I got my free sample of California blackworms about a week ago. As someone here said, the worms are soft and pliable not crispy critters like a lot of freeze dried fish food. The fish took to them from day one. It was interesting and a little worrying to see a Neon Tetra trying to eat a worm about half as long as he was so now I chop up a few just for them. The rest of my fish, Black Tetras and larger, have no problem.

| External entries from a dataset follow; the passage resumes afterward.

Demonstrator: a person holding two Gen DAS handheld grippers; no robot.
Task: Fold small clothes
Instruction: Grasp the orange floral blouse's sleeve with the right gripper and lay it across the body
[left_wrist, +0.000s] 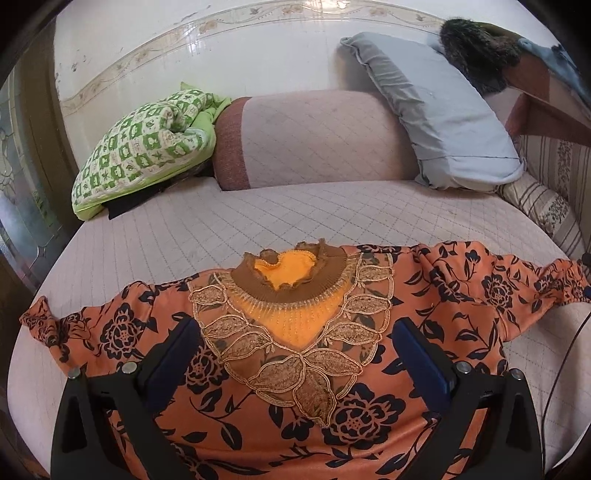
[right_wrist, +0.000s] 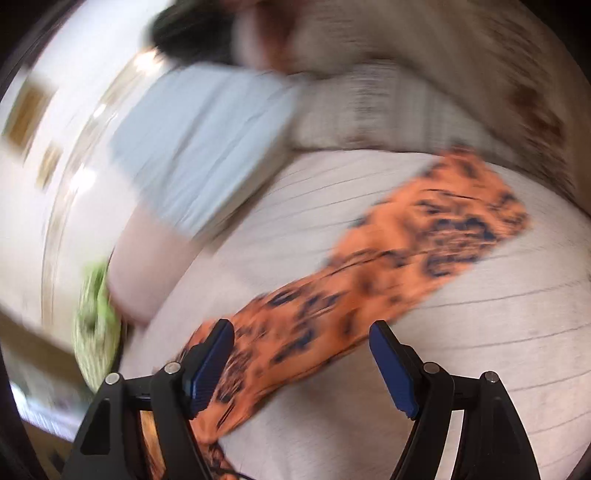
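Pillow, bolster, quilt behind blouse

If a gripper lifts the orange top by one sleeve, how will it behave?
The top would probably drape limply: its right sleeve lies wrinkled and flat on the bed. The embroidered collar looks thicker, so it may sag there. Likely light.
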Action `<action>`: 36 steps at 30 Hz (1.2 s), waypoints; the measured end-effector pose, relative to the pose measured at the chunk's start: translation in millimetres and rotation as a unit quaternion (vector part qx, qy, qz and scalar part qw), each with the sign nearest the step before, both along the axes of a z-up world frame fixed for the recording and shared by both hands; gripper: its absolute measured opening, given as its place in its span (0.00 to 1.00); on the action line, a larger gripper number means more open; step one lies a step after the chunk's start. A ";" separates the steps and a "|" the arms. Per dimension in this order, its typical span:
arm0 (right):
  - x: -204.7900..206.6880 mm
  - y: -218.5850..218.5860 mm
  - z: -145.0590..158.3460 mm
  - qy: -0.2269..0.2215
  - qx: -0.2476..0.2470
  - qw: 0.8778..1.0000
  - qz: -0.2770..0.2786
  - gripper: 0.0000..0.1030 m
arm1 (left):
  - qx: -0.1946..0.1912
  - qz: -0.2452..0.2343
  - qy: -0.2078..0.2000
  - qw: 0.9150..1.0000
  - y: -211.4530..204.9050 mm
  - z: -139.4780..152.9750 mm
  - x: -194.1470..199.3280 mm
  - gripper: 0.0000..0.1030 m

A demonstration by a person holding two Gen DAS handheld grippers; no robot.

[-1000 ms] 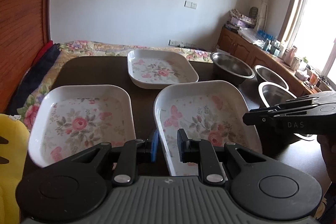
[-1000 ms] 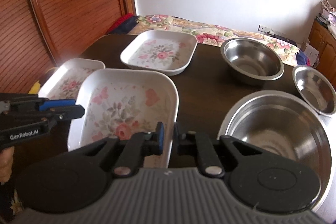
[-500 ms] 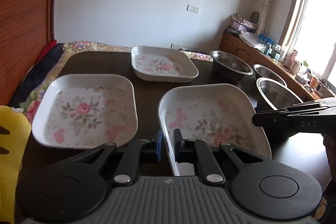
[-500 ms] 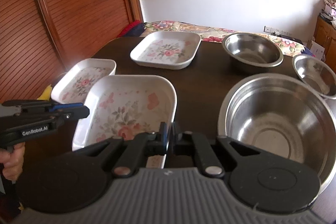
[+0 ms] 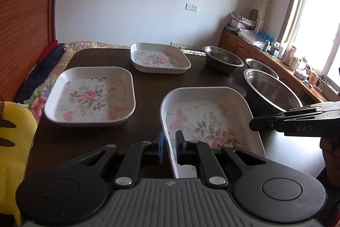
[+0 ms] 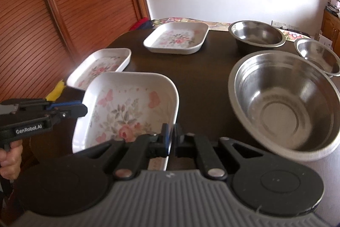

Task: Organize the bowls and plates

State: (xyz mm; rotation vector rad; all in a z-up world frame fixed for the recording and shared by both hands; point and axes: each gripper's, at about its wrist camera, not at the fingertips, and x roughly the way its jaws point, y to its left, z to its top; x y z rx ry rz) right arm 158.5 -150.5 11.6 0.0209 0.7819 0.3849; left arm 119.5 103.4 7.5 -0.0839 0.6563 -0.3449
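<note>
Left wrist view shows the left hand-held gripper [image 5: 169,147] clenched on the near-left rim of the nearest floral plate [image 5: 210,120], one finger inside the wall, one outside. In the right wrist view the right hand-held gripper [image 6: 171,139] pinches the same plate's [image 6: 127,107] near-right rim. Both point forward over the dark tabletop [image 6: 201,69], roughly level. The plate looks like light, stiff, glossy melamine, probably slippery, so a two-sided rim hold suits it. Farther off lie a second floral plate [image 5: 89,95], a third [image 5: 159,57], and three steel bowls: large [image 6: 284,103], medium [image 6: 257,34], small [image 6: 318,54].
</note>
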 end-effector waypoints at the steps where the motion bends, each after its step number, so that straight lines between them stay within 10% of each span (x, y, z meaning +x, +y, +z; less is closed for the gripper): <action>1: -2.3 0.3 -1.1 0.002 0.000 1.000 0.003 0.06 | 0.002 0.000 -0.001 1.000 0.4 0.1 -3.3 0.37; 29: -16.1 -4.6 -9.4 -0.005 -0.002 1.000 0.000 0.09 | 0.009 -0.003 0.018 1.000 -2.6 -24.8 -2.5 0.37; 36: -26.6 -2.8 18.2 -0.040 0.001 0.999 0.015 0.17 | 0.009 0.005 -0.017 1.000 -0.9 -3.3 -9.8 0.90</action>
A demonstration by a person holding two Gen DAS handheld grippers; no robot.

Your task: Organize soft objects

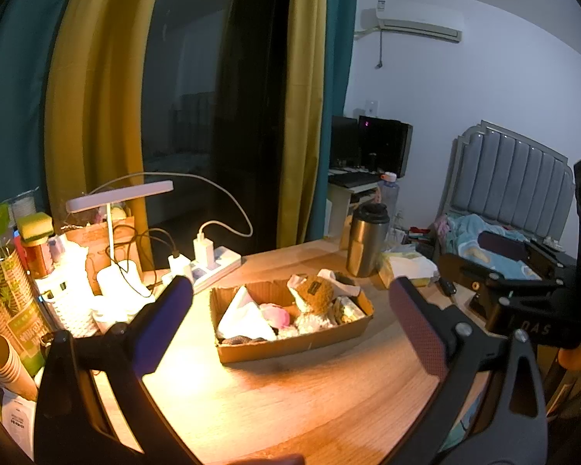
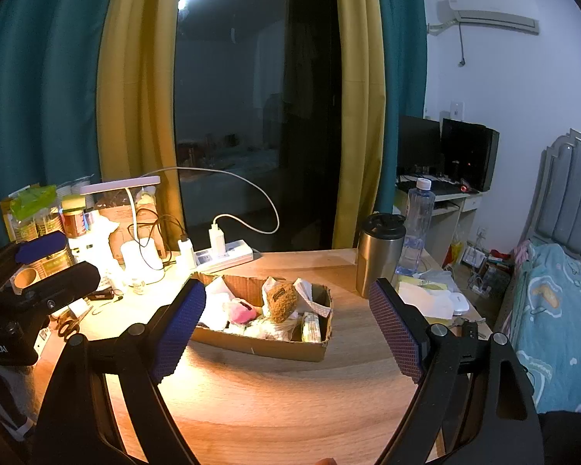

I placed an order with California Blackworm just before I wrote this report.

DLH


----------



## snail (Aug 6, 2010)

I too have my sample and am pleased with it, the fish love them. I'll post my own review soon but wanted to wait until I've had a good amount of time to try them out.


----------



## navigator black (Jan 3, 2012)

I am on vacation, around home next week, so I want to start experimenting with my sample. The fish eat them with relish, but they eat everything with great enthusiasm. I want to see if they are cost effective for breeding fish, and I'm going to set up some tanks and report back in early August at the latest on that. The sample was a very generous one, and I would like to offer some concrete information back in return.


----------



## jaiko1975 (Sep 7, 2008)

Send and email for the free worms never got a response!! very disappointed!!


----------



## snail (Aug 6, 2010)

jaiko1975 said:


> Send and email for the free worms never got a response!! very disappointed!!

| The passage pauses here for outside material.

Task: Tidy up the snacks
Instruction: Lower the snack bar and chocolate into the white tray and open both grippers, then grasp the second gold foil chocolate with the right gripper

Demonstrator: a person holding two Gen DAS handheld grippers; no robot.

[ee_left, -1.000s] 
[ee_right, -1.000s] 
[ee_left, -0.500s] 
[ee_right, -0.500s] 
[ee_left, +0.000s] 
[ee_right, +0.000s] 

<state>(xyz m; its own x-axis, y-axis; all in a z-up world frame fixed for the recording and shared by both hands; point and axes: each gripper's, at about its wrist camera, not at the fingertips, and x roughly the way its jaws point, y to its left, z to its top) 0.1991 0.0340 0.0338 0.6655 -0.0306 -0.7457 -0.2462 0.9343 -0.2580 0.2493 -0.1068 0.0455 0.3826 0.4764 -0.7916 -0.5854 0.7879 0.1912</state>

Try sending another e-mail. They may have missed your e-mail or maybe the offer has ended already. Either way I'm sure they will let you know. I found them to be very friendly.


----------



## navigator black (Jan 3, 2012)

They have been very friendly, polite, and sincere about testing the product.


----------



## Jareth (Apr 25, 2012)

Link?


----------



## Kenneth McLean (Jul 9, 2012)

bump


----------



## Donald Hansen (Jan 21, 2011)

Received my order of blackworms today. I had ordered 25 grams for around $15 including shipping. Had no idea what 25 grams would look like. They don't give them away but I think for what I paid it was well worth it. I had ordered the blackworms in the loose form but next time I think I'll order the cubes because they should be easier to chop up for the smaller fish.

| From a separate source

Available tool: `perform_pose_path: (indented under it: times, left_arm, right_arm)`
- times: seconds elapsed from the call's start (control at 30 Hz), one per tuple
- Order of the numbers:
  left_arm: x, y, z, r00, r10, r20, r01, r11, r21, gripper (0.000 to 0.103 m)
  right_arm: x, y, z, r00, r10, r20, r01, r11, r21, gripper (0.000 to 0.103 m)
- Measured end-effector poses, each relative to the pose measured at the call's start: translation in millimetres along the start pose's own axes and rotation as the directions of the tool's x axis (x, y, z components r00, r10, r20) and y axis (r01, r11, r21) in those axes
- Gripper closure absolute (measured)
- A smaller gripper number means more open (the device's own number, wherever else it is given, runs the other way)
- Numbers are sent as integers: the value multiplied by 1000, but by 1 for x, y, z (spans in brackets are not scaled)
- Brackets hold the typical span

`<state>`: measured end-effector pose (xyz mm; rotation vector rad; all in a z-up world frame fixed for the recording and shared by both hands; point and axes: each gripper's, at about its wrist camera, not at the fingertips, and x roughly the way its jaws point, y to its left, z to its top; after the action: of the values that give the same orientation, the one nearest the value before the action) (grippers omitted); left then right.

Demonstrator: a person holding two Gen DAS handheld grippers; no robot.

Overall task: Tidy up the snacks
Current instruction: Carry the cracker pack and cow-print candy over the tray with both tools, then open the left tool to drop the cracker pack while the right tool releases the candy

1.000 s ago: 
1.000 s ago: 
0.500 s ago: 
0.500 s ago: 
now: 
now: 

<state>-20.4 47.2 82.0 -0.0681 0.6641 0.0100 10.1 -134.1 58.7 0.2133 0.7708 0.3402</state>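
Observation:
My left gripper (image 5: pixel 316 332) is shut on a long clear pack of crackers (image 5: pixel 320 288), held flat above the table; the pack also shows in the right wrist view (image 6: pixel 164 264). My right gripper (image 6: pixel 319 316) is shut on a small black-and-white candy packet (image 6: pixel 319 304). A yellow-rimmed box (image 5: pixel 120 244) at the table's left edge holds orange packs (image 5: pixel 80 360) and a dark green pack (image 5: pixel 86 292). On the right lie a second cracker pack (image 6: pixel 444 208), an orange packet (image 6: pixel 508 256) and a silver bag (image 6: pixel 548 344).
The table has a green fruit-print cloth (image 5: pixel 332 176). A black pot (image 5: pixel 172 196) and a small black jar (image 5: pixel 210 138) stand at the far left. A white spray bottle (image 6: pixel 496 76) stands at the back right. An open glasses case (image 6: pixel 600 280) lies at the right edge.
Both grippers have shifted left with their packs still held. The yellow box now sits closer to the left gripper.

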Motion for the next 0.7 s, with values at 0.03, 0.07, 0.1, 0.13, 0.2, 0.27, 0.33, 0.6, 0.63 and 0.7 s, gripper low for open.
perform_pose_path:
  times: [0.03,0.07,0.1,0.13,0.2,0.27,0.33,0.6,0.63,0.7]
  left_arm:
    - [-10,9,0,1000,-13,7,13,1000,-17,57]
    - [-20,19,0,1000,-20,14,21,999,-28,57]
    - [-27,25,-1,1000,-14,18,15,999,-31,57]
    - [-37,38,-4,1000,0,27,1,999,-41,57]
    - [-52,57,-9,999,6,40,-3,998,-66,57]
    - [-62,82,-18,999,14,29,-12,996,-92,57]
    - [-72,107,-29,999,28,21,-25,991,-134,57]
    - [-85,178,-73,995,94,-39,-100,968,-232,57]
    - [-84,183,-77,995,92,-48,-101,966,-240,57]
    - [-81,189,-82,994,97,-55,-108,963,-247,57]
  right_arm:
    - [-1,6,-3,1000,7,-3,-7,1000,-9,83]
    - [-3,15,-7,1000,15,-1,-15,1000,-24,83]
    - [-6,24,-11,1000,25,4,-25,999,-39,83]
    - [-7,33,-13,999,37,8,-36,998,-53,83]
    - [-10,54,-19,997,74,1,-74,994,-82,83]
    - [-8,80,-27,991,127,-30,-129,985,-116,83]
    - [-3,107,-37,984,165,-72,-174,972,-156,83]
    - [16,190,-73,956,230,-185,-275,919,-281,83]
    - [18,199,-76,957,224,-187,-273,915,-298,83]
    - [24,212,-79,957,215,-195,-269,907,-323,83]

I do have a couple of questions I'm going to ask the company. How do I store the worms and how long will the worms keep before they go bad or loose their nutrition value.

DLH


----------



## snail (Aug 6, 2010)

I was wondering about that, what does 25 grams look like in terms of volume?


----------



## Donald Hansen (Jan 21, 2011)

Here's a plastic bag containing 25 grams of California blackworms. Next to it are a 1 cup measuring cup and a 200 gram container of flake fish food. Because it would be too messy to actually measure the volume of blackworms, I will estimate it to be at least 2 cups. Like I said in my previous post, next time I'll order them in cube form.

DLH


----------



## WhiteGloveAquatics (Sep 3, 2009)

Mine refuse the dried ones, they only eat the live ones, and think of them as spahetti the fish will swallow it if not another one will come by and help them eat it.


----------



## jaiko1975 (Sep 7, 2008)

Hey guys

Got the sample bag they loved them in the first try. my large collection of fish ate them in two days. As an advance hobbyist i recommend California black worms. 

ones again thank you guys for the free example.


----------